The Riverside Campus Police and the Department of Motor Vehicles Enforcement Investigators have joined forces to monitor the illegal use of disabled parking at all three campuses in the Riverside Community College District.

The collaboration was established to target the improper use of someone else’s disabled person parking placard that is issued by the Department of Motor Vehicles. What they discovered was a startling revelation.

According to Sergeant Richard Henry of the RCCD Campus Police at Riverside, in the spring of 2008 nine people were caught using the disabled spaces fraudulently in one eight-hour shift.

Of those nine people, two had suspended licenses and one driver did not have a license.

“The reason that we started doing this was to try and get an accurate count of how many disabled parking spaces are really needed,” Henry said. “But what we have discovered is that there are a lot of people parking in disabled parking when they are not supposed to.”

What many students may not realize is that parking in disabled parking is a misdemeanor.

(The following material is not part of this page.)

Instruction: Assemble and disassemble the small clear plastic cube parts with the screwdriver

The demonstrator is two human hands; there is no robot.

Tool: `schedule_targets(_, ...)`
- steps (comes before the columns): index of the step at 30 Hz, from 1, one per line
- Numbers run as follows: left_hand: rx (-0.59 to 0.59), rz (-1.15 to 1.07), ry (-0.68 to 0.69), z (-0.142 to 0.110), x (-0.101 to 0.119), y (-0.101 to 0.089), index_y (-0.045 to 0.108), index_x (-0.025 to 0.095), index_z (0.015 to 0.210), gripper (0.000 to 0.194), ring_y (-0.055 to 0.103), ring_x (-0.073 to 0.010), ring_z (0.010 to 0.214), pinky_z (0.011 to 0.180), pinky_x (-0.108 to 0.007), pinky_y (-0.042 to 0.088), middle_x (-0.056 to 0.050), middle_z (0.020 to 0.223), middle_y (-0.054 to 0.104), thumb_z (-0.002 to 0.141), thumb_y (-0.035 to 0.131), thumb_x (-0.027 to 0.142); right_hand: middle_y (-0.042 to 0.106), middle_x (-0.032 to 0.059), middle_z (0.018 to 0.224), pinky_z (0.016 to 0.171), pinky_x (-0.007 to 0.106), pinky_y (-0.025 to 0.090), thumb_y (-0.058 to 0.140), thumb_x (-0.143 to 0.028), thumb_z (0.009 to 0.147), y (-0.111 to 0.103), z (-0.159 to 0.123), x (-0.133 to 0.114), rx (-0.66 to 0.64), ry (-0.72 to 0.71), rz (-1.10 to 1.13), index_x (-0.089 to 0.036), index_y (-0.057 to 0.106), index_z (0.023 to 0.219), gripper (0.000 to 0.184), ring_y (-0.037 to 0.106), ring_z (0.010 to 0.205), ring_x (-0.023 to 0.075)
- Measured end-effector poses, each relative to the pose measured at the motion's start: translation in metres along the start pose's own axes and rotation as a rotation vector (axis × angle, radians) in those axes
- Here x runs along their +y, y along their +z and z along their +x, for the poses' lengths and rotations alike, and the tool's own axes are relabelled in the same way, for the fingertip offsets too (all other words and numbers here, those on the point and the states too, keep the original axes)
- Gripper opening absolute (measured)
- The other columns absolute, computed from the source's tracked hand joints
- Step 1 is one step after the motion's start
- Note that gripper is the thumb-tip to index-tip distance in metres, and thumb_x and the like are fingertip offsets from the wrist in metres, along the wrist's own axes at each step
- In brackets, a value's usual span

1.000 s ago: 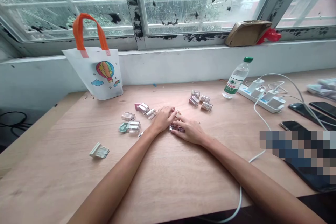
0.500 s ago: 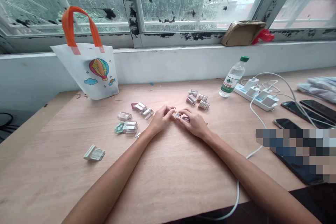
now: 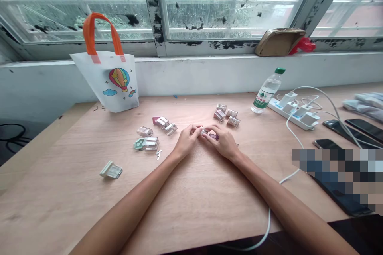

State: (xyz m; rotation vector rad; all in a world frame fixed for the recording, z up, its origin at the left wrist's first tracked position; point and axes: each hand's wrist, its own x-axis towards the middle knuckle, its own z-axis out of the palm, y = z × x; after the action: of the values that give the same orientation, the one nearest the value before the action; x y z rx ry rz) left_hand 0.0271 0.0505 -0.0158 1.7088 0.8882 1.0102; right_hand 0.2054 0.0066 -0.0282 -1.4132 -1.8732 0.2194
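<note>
Near the middle of the table, my left hand (image 3: 189,139) and my right hand (image 3: 222,140) meet, fingers closed in a pinch around a small clear plastic piece with a shiny part (image 3: 204,131). The fingers cover much of it. Beneath my right hand lies a small purple piece (image 3: 213,136), partly hidden. Left of my hands are several small clear plastic cases, among them one with a green part (image 3: 146,144) and one with a dark pink part (image 3: 161,122). Two small thin metal pieces (image 3: 158,154) lie by my left forearm. Beyond my right hand sits a cluster of similar clear cases (image 3: 227,115).
A folded paper wad (image 3: 111,170) lies at the left. Behind stand a white bag with orange handles (image 3: 119,83) and a water bottle (image 3: 266,93). At right are a power strip (image 3: 295,115) with plugs, a white cable (image 3: 269,219) passing by my right forearm, and several phones (image 3: 332,129).
The view has shifted slightly, so the scene sits a little further right and lower. The metal pieces by my left forearm now show more fully. Both hands keep their pinch on the clear piece.
</note>
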Motion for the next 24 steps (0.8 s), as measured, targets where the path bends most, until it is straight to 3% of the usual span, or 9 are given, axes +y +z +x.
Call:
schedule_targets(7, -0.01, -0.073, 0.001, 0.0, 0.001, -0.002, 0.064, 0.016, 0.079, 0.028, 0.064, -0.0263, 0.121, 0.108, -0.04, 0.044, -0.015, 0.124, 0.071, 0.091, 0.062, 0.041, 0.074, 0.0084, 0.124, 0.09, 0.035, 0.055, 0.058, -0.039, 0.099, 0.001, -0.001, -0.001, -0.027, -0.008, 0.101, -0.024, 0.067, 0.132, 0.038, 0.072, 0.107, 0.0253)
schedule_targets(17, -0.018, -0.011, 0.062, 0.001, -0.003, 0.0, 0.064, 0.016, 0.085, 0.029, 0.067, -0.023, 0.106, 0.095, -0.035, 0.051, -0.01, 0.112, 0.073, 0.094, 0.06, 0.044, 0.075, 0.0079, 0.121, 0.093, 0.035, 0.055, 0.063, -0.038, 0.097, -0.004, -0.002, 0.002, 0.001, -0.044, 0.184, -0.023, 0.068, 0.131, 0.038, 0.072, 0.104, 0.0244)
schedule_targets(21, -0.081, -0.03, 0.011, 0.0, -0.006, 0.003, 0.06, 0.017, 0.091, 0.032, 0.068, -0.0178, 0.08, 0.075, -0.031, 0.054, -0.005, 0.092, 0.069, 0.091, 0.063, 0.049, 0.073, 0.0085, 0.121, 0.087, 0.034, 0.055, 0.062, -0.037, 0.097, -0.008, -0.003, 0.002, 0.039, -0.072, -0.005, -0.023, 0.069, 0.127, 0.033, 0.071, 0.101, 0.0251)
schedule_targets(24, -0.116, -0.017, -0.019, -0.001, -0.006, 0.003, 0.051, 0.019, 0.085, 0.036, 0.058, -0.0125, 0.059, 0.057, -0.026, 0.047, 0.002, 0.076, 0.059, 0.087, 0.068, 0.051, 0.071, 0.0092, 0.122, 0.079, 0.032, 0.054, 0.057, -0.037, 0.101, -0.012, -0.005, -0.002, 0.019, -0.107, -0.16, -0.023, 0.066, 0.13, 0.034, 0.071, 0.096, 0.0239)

While the violator usually only receives a ticket to appear in court or a fine, it can go on your driving record. Students have had their misdemeanor come up in background checks for jobs.

Some students on campus feel that if a student wants a parking place they should manage their time better.

“I leave early so that I can find a better parking space,” student Amy Wu said.

“I am trying to prevent students and anyone parking fraudulently in disabled parking from getting caught up in this and having problems later on,” Henry said. “They don’t realize the consequences of their actions until it comes back to haunt them.”

According to department guidelines, “it is considered a misuse: to display a placard unless the disabled owner is being transported, to display a placard which has been cancelled or revoked, to loan your placard to anyone, including family members.”

The guidlines also state that “the violation is a misdemeanor of Section 4461(c) VC and can result in cancellation or revocation of the placard, loss of parking privileges and/or fines.”

This is a statewide law, but many still disregard the law by parking in the disabled spaces.

Henry advised that the fine, which starts at $250 and can go as high as $1,000, can also lead to six months in county jail.

“Students and faculty can expect to get checked randomly in the future when they park in the disabled spaces by an officer (sic),” Henry said.

Upon request, students and faculty must be able to show a valid driver’s license along with the Department of Motor Vehicles issued placard identification card.

“Many people come on campus and park in disabled parking because it is closer to their classes, or wherever they need to go,” Henry said.

Many hope they will not be discovered and will try their luck until it runs out. Others drive around until they find student and faculty parking.

First-year student Steven Zuniga feels that disabled parking is clear about who it is for.

“It’s wrong for anyone to park in the disabled spaces,” Zuniga said. “Disabled students need the advantage of being able to park as close to campus (sic). They can’t do that if someone takes their place illegally.”

For those who might drive by a disabled parking and consider taking the risk, think twice, lest you choose the possibility to have it come back and bite you.